Are you building a church or reaching a community? Neither one is wrong, but they are different. You can build a church and reach a community; you can reach a community and build a church. They are are not mutually exclusive.
The difference lies in the approach. When you build a church, where people come from doesn’t matter. They could live on the other end of the city or in a different county, but they are a part of your church. Building a church has more of a macro approach. It might be more aimed at a demographic (i.e. young families, single professionals, boomers…jk) within a region. Building a church is contingent upon gathering a crowd. You then use that crowd to reach more people with Jesus. Naturally, within this church, you have people from many different areas who can take Jesus to their community. Awesome, right! They build a church and reach a community. The primary cause is to attract people to your church. The effect of that cause, hopefully, is to reach communities.
The other approach is to reach a community. It is pinpointed not so much one demographic over a broad area, as it is trying to reach the people (even boomers) in a community, town, borough, etc. If you reach enough people with who Jesus is, you attract a crowd, and a church can grow. The primary cause is to reach a community. The effect of that cause, hopefully, is to build a church.
The subtle difference isn’t so subtle. When we take the wrong approach to a community, it causes frustration, burnout, and even kills the ministry. Some neighbourhoods in large cities need and want specialized care. Maybe they feel segregated from another district who seems to get all the attention. Perhaps you’re in a rural area where there are no surrounding communities to draw. Try building a church in a community of a thousand, and it might be tough sledding. Yes, there may be people who travel from outside your ‘hood to attend whatever your gathering is, but you will miss out on reaching the community right in front of you because your net is cast too wide. In business, you might say, “Know your lane and do it well.”

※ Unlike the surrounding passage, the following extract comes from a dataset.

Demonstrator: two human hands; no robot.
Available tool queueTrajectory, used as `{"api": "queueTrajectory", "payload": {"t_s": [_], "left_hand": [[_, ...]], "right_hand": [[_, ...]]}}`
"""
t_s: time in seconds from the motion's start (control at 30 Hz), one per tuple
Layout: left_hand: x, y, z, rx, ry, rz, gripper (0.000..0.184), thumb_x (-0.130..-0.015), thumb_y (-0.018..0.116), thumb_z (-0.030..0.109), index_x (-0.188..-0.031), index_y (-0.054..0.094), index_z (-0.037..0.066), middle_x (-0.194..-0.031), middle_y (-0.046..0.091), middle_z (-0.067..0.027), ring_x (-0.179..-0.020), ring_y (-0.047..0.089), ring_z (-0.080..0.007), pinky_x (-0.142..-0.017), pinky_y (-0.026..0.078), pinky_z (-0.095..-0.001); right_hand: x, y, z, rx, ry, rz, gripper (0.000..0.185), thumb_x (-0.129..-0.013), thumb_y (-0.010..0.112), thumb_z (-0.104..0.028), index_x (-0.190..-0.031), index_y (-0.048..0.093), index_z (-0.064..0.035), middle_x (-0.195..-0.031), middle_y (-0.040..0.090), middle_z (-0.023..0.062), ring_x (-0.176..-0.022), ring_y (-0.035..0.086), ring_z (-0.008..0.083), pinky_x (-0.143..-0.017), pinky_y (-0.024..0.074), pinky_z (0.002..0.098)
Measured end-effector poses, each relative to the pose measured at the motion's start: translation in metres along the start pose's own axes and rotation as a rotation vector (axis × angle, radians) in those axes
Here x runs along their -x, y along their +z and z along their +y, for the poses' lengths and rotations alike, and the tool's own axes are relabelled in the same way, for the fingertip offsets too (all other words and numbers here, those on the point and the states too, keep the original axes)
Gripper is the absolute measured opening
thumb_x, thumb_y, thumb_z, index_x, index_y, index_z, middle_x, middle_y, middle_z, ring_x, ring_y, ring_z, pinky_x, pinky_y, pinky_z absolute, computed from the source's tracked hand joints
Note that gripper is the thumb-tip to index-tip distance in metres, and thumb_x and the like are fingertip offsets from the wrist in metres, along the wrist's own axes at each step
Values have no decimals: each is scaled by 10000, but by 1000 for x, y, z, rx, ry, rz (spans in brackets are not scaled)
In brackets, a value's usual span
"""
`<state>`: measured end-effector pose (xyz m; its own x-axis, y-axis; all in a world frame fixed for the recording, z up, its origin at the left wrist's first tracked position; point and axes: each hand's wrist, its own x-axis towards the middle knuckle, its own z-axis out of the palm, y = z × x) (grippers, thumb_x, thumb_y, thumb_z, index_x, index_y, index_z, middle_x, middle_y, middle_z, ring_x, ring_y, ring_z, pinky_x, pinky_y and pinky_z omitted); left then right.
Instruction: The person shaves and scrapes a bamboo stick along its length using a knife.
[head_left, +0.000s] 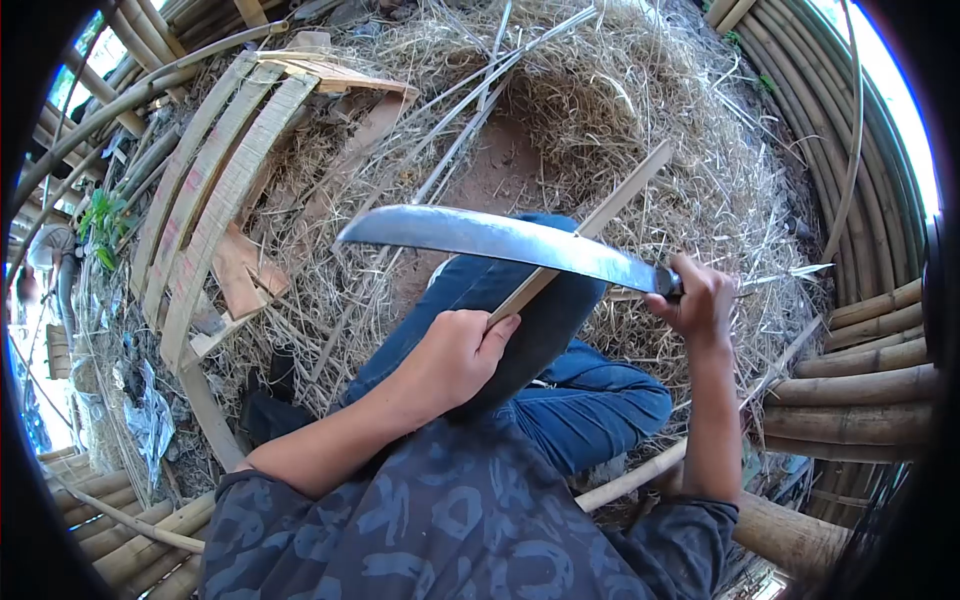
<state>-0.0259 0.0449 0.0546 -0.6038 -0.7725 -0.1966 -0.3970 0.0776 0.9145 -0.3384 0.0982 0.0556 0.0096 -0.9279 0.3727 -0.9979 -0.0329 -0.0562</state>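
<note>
My left hand (465, 350) is closed around the lower end of a flat bamboo strip (625, 190), which slants up and to the right over my bent knee. In my right hand (700, 298) is the dark handle of a machete, its fingers wrapped round it. The long, curved machete blade (460, 233) reaches left across the strip, crossing above it near the knee. Whether the edge touches the strip I cannot tell. Part of the strip is hidden behind the blade.
Dry shavings (600, 100) cover the ground, with several long thin strips (490, 75) lying across them. A slatted wooden crate (215, 190) stands at the left. Stacked bamboo poles (860, 400) line the right side, and a thick pole (790, 535) lies near my right elbow.
</note>
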Motion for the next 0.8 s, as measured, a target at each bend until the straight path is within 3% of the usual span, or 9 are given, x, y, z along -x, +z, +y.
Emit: {"api": "queueTrajectory", "payload": {"t_s": [0.1, 0.13, 0.23, 0.4, 0.53, 0.67, 0.73, 0.8], "left_hand": [[-3, -1, 2, -45, -4, 18, 409, -981, 495, 253, -722, 526, -62, -549, 471, -121, -513, 431, -151, -503, 383, -355], [-2, 1, 3, -58, -12, 24, 398, -980, 494, 242, -725, 527, -62, -551, 474, -123, -513, 435, -153, -505, 384, -356], [2, 6, 0, -26, -44, 7, 392, -981, 480, 242, -728, 535, -51, -547, 462, -94, -524, 437, -138, -508, 380, -352], [2, 1, 9, -35, -101, -25, 423, -986, 473, 280, -719, 527, -44, -554, 465, -67, -532, 434, -132, -514, 375, -339], [-2, 2, 8, -14, -111, -39, 450, -988, 480, 306, -689, 518, -29, -546, 453, -59, -533, 421, -127, -511, 370, -336], [1, 0, 3, 19, -94, -21, 453, -990, 486, 302, -665, 513, -13, -543, 451, -42, -534, 409, -117, -506, 366, -330], [1, -5, 1, 49, -118, -26, 452, -990, 489, 301, -664, 513, -10, -546, 451, -32, -537, 405, -108, -503, 362, -323], [2, -5, -1, 76, -135, -22, 452, -990, 492, 301, -662, 513, -8, -550, 452, -22, -540, 400, -99, -499, 359, -317]], "right_hand": [[-5, 0, -23, -52, 51, -71, 832, -749, 326, -881, -617, 484, -74, -496, 473, 50, -443, 560, 232, -423, 425, 372], [-14, -7, -41, -18, -25, -59, 742, -734, 475, -827, -596, 507, -99, -487, 510, 25, -428, 579, 174, -414, 470, 327], [-36, -7, -79, -1, -59, 59, 730, -731, 491, -818, -574, 484, -105, -477, 512, 25, -413, 572, 164, -404, 463, 320], [-50, -1, -50, 19, -172, 53, 731, -697, 543, -806, -555, 443, -96, -460, 504, 57, -418, 584, 226, -406, 469, 336], [-52, 4, -36, 28, -238, 99, 734, -687, 546, -812, -558, 441, -97, -465, 508, 63, -421, 587, 233, -414, 474, 340], [-40, 2, -9, 59, -197, 96, 790, -701, 438, -871, -565, 438, -93, -460, 490, 49, -418, 573, 227, -426, 482, 354], [-25, -1, 22, 84, 43, 21, 818, -720, 360, -888, -568, 436, -88, -461, 481, 45, -414, 563, 218, -421, 476, 355], [-14, -11, 39, 108, 73, 49, 811, -739, 330, -884, -563, 432, -99, -461, 478, 34, -404, 547, 185, -398, 455, 335]]}}
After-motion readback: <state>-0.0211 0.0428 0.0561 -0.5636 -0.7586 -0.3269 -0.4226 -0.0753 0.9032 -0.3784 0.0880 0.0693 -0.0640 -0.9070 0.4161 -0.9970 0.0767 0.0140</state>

However, you could find yourself in a municipality with a transient community. People may take pride in their community, but they are willing to travel across town or into a different city to have the amenity that they want. If someone became super focused on a specific area in this context, they could be throttling their growth. In business, you might call this diversification.

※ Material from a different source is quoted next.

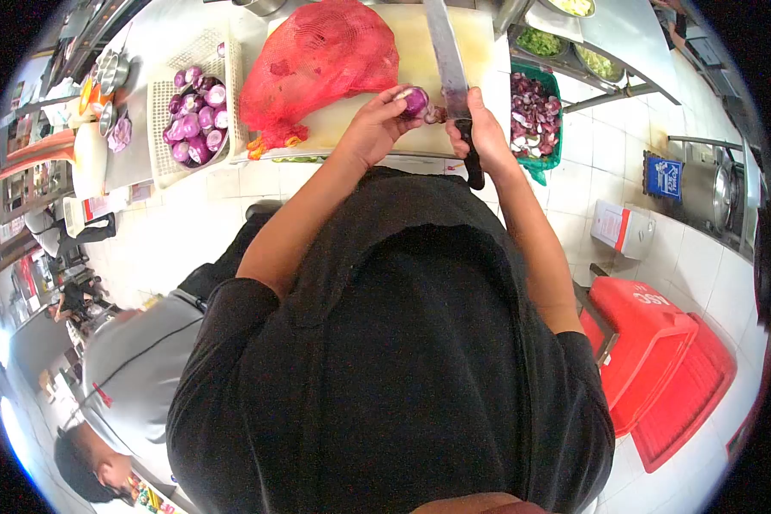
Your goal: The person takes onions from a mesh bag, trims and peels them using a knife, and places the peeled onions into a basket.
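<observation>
Between the fingers of my left hand (pixel 377 124) is a purple onion (pixel 415 103), held near the front edge of the cutting board (pixel 334 120). My right hand (pixel 480 133) is closed round the black handle of a large knife (pixel 448 51), whose blade points away from me. A piece of onion skin (pixel 435 115) shows between the onion and the knife. On the board lies a red net bag (pixel 321 56). To its left, a cream basket (pixel 158 128) holds several purple onions (pixel 199 120).
A green basket (pixel 560 128) of onion peelings stands right of the board. Metal shelving (pixel 630 43) with food trays is at the upper right. Red bins (pixel 647 343) and a white box (pixel 623 229) are on the right. Another person (pixel 146 360) is at the lower left.
</observation>
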The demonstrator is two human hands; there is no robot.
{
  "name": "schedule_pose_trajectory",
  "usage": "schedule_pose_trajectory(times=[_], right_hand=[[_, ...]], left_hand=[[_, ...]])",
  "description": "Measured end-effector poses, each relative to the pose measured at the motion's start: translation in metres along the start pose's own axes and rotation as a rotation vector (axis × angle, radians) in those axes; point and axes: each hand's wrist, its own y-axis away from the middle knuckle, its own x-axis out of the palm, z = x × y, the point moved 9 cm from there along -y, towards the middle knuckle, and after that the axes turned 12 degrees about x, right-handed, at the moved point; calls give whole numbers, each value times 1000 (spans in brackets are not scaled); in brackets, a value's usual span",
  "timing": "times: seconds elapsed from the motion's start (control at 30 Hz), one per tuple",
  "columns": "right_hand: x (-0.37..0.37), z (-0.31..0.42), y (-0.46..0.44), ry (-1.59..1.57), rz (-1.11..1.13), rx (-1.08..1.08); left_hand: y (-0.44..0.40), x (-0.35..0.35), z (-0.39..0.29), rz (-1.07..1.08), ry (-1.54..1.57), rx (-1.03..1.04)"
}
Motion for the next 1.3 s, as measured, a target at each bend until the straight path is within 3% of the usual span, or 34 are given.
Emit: schedule_pose_trajectory(times=[0.13, 0.47, 0.8, 1.07, 1.3], right_hand=[[21, 8, 5, 96, 21, -105], [11, 0, -11, 102, -86, -81], [8, -10, -9, -62, -92, 108], [9, 0, 8, -217, 3, 115], [11, 22, 23, -137, -39, 51]], left_hand=[[-5, -3, 7, 7, -76, 18], [-4, -7, 11, 41, -130, 4], [-3, -14, 21, 77, -187, -128], [4, 7, 9, 145, 2, -124], [8, 13, 8, 232, 226, -136]])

Where this can get challenging is in the comparison game. Pastors, boards, and parishioners always have, and it appears they always will compare themselves to one another. While both approaches goal is ultimately to reach people, they are different and cannot be compared. You might say you cannot compare Walmart to Patagonia. While one seems to literally sell everything, the other has a particular focus. You might like the example of Karl Vaters, who compares these types of churches to Ikea and Starbucks. There is one Ikea per million people where there might be a Starbucks in every neighbourhood. They both want to reach new customers, however, their approach is different. Starbucks doesn’t want you to drive across town for your double mocha blond roast with extra whip. They want you to go to your neighbourhood shop to the barista who knows your name. How bad would it be for business if Ikea were to set up shop in each district? That would be insane!!!
Yet so often in our church world, pastors don’t apply the right model. They want the numerical growth of this church or the neighbourhood impact of that church. While in either model, you can eventually have both, and it is something to build toward.

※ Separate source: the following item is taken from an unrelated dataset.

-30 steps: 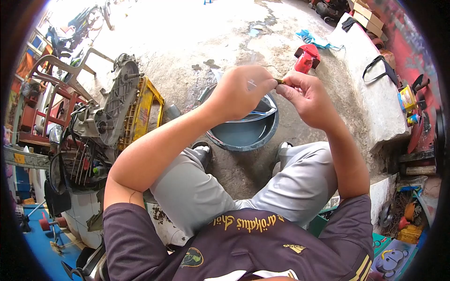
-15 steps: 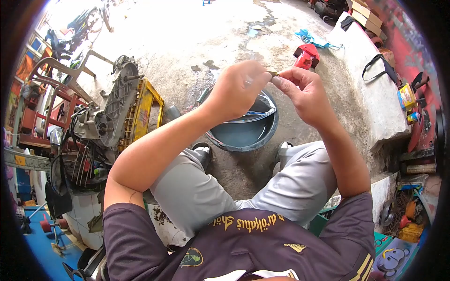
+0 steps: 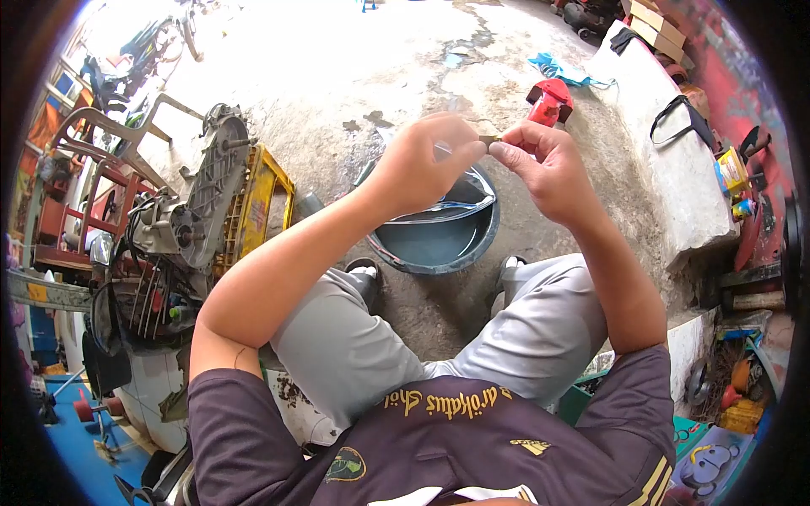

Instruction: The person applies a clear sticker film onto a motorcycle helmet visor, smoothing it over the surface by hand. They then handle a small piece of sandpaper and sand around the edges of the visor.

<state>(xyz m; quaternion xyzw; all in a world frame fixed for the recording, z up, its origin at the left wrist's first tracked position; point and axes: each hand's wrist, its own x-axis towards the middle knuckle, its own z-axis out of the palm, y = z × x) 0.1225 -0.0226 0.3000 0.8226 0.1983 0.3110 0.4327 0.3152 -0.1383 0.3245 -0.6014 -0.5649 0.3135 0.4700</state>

If your church is in a small community, a niche demographic, a segregated borough, remember what God has called you to. He has called you to reach those people. Never ignore the one for the hundreds you might wish you had.
If your church is in a city or a commuting municipality, remember that you have an opportunity to throw a broad net to reach out to many different people in different places. God has called you to that region. Never tunnel your vision so narrow that you cannot see the forest for the trees.
Finally, please…learn from one another. Church builders learn how to reach communities from community impactors and apply the principles to your small groups. Community reachers learn from the church builders on how to scale the impact you are making so that you can grow and multiply to reach other communities and people.
We are all a part of the kingdom. We just must remember which is your part.